Extending Continuous Integration Into ALM

Traditional Continuous Integration has been constrained so that it provides only a partial picture of software quality. Maciej suggests alternatives.


September 24, 2008
URL:http://www.drdobbs.com/jvm/extending-continuous-integration-into-al/210603696

Maciej is president of Urbancode. He can be contacted at [email protected].


Continuous integration (CI), the practice made popular by Agile methodologies, has seen tremendous adoption by development teams in the last few years. This wildfire-like spread of the practice has been the result of a common-sense approach to automation and information sharing. But traditional CI has been constrained so that it is localized within the lifecycle and provides only a partial picture of software quality. In this article, I examine the reason for these constraints and suggest approaches for working beyond them.

Continuous Integration Foundation

Continuous integration is a practice made up of two components:

The practice is rooted in the observation that the longer developers go without integrating their work, the more painful the eventual integration. However, frequent integration is only one part of continuous integration and is not sufficient on its own to constitute the practice. To practice continuous integration, the second part of our definition must be met: Each integration should not degrade code quality. Thus, critical to the implementation of continuous integration is being able to determine code quality. This feat is typically accomplished via testing as determining quality is not black and white, but rather comes in shades of grey. The more tests we run, the more accurate our determination of the code quality will be.

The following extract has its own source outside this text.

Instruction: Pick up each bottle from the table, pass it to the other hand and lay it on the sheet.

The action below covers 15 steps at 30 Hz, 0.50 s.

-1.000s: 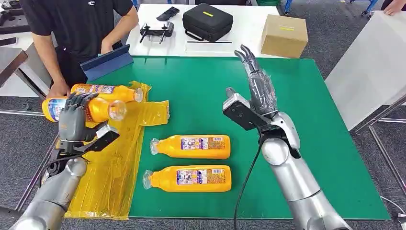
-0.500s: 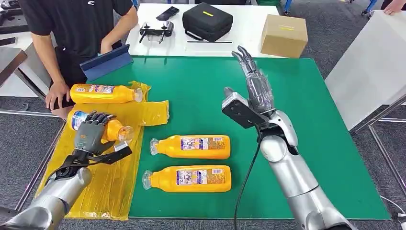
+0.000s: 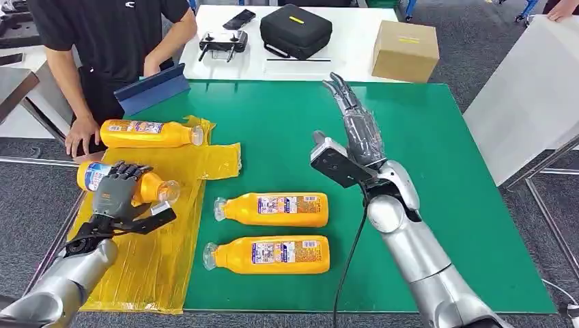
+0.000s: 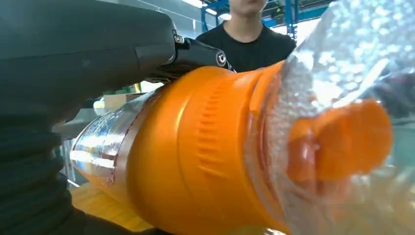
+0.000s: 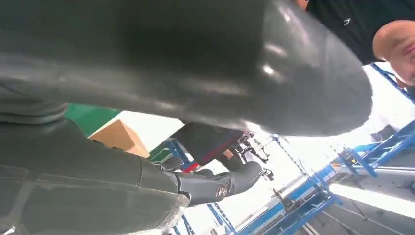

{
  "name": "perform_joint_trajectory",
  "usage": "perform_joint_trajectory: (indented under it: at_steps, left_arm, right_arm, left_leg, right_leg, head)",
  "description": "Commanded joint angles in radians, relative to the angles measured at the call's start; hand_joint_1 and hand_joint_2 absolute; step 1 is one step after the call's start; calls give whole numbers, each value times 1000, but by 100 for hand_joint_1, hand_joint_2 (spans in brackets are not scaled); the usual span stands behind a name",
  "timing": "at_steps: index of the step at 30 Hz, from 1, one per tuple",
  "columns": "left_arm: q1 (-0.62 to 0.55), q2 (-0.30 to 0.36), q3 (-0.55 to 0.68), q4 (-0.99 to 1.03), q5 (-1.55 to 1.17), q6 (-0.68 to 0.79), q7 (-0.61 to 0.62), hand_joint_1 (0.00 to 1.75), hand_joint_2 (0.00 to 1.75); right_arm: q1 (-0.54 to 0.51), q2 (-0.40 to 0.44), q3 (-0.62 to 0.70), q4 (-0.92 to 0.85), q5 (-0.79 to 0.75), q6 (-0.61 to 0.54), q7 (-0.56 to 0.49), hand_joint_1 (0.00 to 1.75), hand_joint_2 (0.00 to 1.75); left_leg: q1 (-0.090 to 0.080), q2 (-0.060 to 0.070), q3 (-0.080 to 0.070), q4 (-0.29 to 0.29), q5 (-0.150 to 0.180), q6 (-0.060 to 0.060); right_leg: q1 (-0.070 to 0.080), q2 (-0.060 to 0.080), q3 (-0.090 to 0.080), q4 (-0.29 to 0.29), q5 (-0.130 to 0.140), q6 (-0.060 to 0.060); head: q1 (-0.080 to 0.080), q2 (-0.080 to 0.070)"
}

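- The orange juice bottle [image 3: 126,186] in hand is wrapped by the left hand [image 3: 113,195], whose dark fingers [image 3: 126,169] are clamped over its middle; it lies nearly level above the near-left part of the yellow plastic sheet [image 3: 160,253], its clear-wrapped cap pointing toward the green mat [image 3: 437,171].
- The step looks like the set-down: lower until the bottle's side rests on the sheet, and only then loosen the fingers, since a round bottle may roll.
- Keep it parallel to the bottle already laid on the sheet [image 3: 150,133], well apart from it, and not over the table edge.
- Two more bottles, [image 3: 273,208] and [image 3: 270,254], wait on the mat.
- The right hand [image 3: 355,126] is raised above the mat, fingers straight and apart, holding nothing.
- A person's hand [image 3: 80,133] rests near the sheet's far corner; mind it.
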Motion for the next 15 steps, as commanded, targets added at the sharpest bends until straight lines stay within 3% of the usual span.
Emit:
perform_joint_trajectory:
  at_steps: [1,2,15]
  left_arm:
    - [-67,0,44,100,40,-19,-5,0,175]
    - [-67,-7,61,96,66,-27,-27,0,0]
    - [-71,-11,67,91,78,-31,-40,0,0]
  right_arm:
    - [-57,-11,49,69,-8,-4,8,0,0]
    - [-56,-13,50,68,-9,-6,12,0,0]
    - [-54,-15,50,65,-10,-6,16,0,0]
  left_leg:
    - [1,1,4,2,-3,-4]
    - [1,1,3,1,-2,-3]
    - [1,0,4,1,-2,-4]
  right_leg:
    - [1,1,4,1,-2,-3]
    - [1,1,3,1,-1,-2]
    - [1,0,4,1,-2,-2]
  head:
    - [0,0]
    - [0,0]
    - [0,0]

There is a force that counterbalances the desire for a clearer picture of code quality. Within continuous integration, it is important to determine quickly whether quality has been degraded. Consider what must happen when we find that the latest integration decreased the code quality—the offending code change must be either backed out or corrected. In either case, we're talking about another integration and the longer we delay that integration, the more painful it is.

So we find that a balance is needed when practicing continuous integration. On the one hand, the more tests we run, the more accurate our determination of code quality will be. On the other hand, more tests mean longer test times and a longer wait before correcting any offending code change. Typically, the balance is struck by running unit (or fast running) tests as part of the continuous integration build process. This leaves a lot of testing on the table (functional tests, performance tests, regression tests, integration tests, and the list goes on). Can anything be done with these remaining tests?

What About the Remaining Tests?

Any tests not performed as part of the CI loop are typically performed manually or with the aid of scripts or tools. Even when scripts or tools are used, they usually perform only a portion of the work and have to be coordinated manually, leading to a semi-automated process. The end result is that there is a long delay between the time the code changes enter the additional testing stage (beyond CI) and the time that the results of those tests are available and acted upon. Presumably, the closer in time the discovery of a bug to the time of its introduction, the smaller the effort and cost required to fix it. Thus, there is value in reducing the feedback loop in the tests beyond continuous integration.

If we didn't have to worry about keeping the CI loop so tight, we could include additional tests as part of the CI process. Continuous integration has the promise of providing the automation framework that is needed to decrease the turnaround time on the longer running tests. More importantly, many teams that have started out with continuous integration and a fast CI loop have implemented automation of additional tests to provide a more thorough view of the quality of their code base. Running these additional tests is not as fast as running tests used in the tight CI loop and does take a substantial amount of time. The turnaround time can range any where from two hours to more than eight hours. In addition to running slow unit tests, some teams automate functional tests (which require that the application be deployed into a test environment), integration tests, system tests, and more. The possibilities to a large extent depend on the approach taken toward the automation and the model for automating these processes outside the tight CI loop.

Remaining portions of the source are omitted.